多くの人が「上司」の概念を誤解している
十分なマネジメント能力をもたない管理職、上司が存在することは、他の社員にとっても、つまりはその部下となる社員にとっても大変なストレスになるおそれがあります。
総合人材サービスのマンパワーグループ株式会社が、20~59歳の正社員の男女400名を対象に、勤務先で感じるストレスについて実施した調査(2016年6月にインターネットで実施)では、「現在、仕事上でストレスはありますか?」という質問に対して、「とてもある」と回答した人は33.0%、「どちらかといえばある」が42.8%であり、7割以上が「ストレスを感じている」と答えました。

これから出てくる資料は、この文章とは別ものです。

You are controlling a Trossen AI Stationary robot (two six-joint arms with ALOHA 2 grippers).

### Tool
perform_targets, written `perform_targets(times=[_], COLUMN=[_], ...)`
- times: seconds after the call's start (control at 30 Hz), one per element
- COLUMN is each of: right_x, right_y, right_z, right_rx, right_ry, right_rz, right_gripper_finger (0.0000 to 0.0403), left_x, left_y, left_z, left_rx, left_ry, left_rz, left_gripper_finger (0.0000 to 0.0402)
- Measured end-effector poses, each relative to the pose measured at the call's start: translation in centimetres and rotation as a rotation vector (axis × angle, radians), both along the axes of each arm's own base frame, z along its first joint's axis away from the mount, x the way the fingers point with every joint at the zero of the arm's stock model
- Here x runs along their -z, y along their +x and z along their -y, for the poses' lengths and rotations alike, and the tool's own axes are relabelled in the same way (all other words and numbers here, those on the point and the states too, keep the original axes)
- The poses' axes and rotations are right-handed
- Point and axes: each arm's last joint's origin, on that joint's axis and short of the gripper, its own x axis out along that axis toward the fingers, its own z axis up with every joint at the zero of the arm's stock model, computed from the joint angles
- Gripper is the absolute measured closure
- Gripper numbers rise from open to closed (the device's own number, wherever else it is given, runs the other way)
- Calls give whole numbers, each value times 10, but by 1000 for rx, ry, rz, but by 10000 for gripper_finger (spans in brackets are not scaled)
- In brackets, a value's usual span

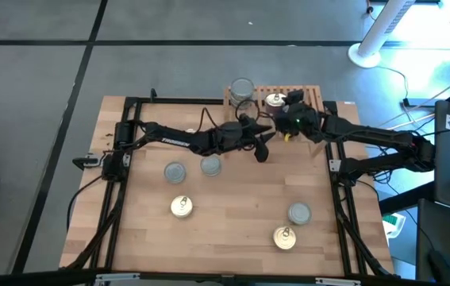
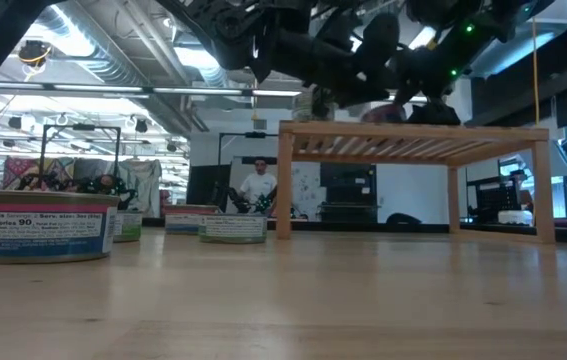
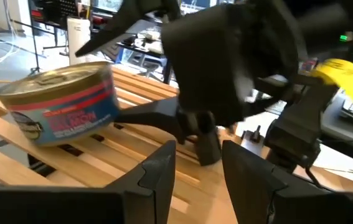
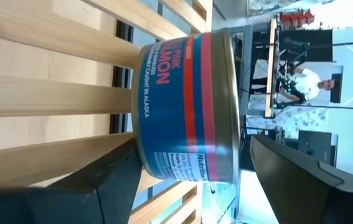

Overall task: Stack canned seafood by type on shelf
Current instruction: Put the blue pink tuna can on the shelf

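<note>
The shelf (image 1: pixel 312 94), a light-wood slatted rack, stands at the table's far edge. A gold-topped can (image 1: pixel 275 101) with a blue and red label (image 4: pixel 182 106) rests on its base on the slats. My right gripper (image 4: pixel 192 149) is open, with a finger on either side of this can; a gap shows at one finger. A silver-topped can (image 1: pixel 241 87) stands at the shelf's left end. My left gripper (image 3: pixel 198 155) is open and holds nothing. It hovers level at the shelf's near edge (image 1: pixel 266 131), facing the gold can (image 3: pixel 58 102).
Loose cans stand on the plank table: two silver-topped (image 1: pixel 175 171) (image 1: pixel 210 165) and one gold-topped (image 1: pixel 181 206) at the left, one silver (image 1: pixel 299 212) and one gold (image 1: pixel 285 237) at the near right. A person (image 2: pixel 258 185) sits in the room beyond the table.
</note>
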Motion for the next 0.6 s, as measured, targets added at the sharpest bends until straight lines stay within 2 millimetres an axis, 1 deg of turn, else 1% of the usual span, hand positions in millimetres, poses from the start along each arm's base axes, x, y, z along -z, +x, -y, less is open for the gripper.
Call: perform_targets(times=[0.1,0.2,0.27,0.33,0.4,0.6], right_x=[0,-4,-13,-23,-29,-48], right_y=[-3,-9,-9,-11,-12,-11], right_z=[0,-4,-5,-5,-5,-5], right_rx=[15,14,18,28,32,34], right_ry=[32,139,172,180,179,164], right_rz=[-38,-82,-72,-66,-70,-19], right_gripper_finger=[109,109,109,109,109,109], left_x=[0,0,0,0,0,-4], left_y=[0,0,0,0,0,0], left_z=[2,2,2,2,2,11], left_rx=[6,7,7,7,7,27], left_ry=[23,41,41,41,40,65], left_rz=[-10,-19,-18,-18,-18,-22], left_gripper_finger=[275,275,275,275,275,275])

そして、ストレスの原因としては、以下のような項目が挙げられています。
[図表1]ストレスの原因となる項目
このように「上司との関係」が男女ともに4割以上を超えてトップとなっています。いうまでもありませんが、上司がマネジメント能力に優れていれば、部下のストレスの原因となるはずはありません。管理職にふさわしくない者がその地位に置かれている企業が実際に数多くあることを、この結果はありありと示しているといえます。
話が脱線するかもしれませんが、そもそも、「上司」という観念については多くの人が誤った理解をしているように思います。

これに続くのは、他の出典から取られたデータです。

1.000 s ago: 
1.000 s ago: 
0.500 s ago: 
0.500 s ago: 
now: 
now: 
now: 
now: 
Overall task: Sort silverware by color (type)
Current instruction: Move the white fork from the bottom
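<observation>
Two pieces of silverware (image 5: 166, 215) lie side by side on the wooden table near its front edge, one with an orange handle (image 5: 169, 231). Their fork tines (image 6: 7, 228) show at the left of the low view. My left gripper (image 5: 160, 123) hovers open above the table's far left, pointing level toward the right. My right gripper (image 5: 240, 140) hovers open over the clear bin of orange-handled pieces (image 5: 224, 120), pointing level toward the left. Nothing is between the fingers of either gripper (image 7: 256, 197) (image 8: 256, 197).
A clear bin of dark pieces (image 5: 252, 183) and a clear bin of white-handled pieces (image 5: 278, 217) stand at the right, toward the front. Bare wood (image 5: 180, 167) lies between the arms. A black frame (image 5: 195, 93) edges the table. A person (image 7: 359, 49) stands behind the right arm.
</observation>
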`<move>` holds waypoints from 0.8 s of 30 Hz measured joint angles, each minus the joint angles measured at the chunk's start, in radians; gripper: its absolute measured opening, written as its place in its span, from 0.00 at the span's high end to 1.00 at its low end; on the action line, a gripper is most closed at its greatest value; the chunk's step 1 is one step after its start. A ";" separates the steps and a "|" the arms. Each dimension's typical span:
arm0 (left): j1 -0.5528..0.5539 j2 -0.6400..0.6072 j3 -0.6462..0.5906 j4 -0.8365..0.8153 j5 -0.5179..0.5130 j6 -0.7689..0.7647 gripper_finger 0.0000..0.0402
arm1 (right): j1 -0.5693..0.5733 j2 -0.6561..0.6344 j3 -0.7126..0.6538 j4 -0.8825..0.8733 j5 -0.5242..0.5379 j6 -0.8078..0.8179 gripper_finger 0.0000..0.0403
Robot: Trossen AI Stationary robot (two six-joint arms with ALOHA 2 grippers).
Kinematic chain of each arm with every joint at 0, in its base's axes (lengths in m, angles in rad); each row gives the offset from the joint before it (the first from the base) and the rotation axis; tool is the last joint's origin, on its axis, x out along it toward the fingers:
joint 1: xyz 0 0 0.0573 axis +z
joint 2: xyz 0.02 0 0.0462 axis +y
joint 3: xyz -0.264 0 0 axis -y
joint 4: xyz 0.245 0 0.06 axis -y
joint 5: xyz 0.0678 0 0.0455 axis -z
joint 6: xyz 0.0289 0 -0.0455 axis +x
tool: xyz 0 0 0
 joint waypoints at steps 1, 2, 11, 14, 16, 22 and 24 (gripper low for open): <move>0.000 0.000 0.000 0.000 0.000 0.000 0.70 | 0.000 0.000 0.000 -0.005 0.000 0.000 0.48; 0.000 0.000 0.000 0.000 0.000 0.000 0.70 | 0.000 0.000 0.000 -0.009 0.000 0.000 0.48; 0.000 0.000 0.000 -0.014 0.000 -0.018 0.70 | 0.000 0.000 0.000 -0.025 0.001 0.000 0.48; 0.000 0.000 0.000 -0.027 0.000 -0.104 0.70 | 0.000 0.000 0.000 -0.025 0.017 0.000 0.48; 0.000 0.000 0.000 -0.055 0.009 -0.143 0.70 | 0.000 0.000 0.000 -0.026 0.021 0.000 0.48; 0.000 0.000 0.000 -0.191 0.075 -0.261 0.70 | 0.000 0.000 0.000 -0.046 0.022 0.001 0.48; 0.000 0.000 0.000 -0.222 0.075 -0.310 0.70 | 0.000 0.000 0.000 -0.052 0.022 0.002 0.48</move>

つまり、上司とは「命令する人である」と誤解しているのではないでしょうか。
しかし、先に触れたように、上司の仕事は単に命令することではありません。部下にやる気を出させ、その能力を最大限に引き出すことが最も大切な仕事のはずです。
また、上司は「部下よりも優秀でなければならない」と思い込んでいる人もいます。そのような思い込みをもっている人は、自分が上司になった時に「この立場に就いたのは部下よりも能力が優れているから」と考えがちです。
しかし、上司が常に部下よりも優秀である必要があるのでしょうか。部下よりも優秀でない部分があっても構わないのではないでしょうか。何も部下と勝ち負けを争っているわけではないのですから。また、そもそも、すべての面において、部下よりも勝っている上司などいるわけがありません。
たとえ、自身が優秀でなくても、部下の優秀な部分をしっかりと見つけ出し、それを組織の力に変えられる能力があれば、上司として十分に役目を果たすことができるはずです。
在籍年数だけで昇進させては、本人も周囲も不幸に…
私自身も、会社を始めてからしばらくの間は、マネジメント能力に長けているかどうかを考えずに、「そろそろ係長にしてあげよう」と在籍年数だけを基準にして、工場で働いていた社員たちを管理職の地位につけていました。
そして、「昇進させたことを喜んで、会社のためにさらに頑張って成長してくれるはず」と思い込んでいたら、そのような思いや願いとは全く逆の結果に見舞われることになりました。管理職となった社員は皆ことごとく会社を辞めてしまったのです。
おそらく、管理職という慣れない仕事のもたらす重圧とストレスに耐えられなかったのでしょう。辞めていった人たちのほとんどは、管理職にならなければ、今でも私の会社で働いてくれていたのかもしれません。
そのような過去の自らの“失敗”を通して、「サラリーマンであればみな出世したい、昇進したいと世間ではいわれているが、本当にそうなのだろうか」と疑問を抱くようになりました。その人によかれと思って上の役職に上げたつもりでしたが、実は自分の勝手な思い込みだったのではないかと気付いたのです。
そこで、思い切って現在あるような組織を、すなわち、トップダウンではないフラットな組織を新たにつくり上げたのです。
この組織改革を行って以来、会社を辞める人はほとんどいなくなりましたし、また仕事に対してストレスを感じる人の数も大きく減りました(労働安全衛生法で義務づけられている職場のストレスチェックの結果から、私の会社では社員のストレス度が極端に低いことが判明しています)。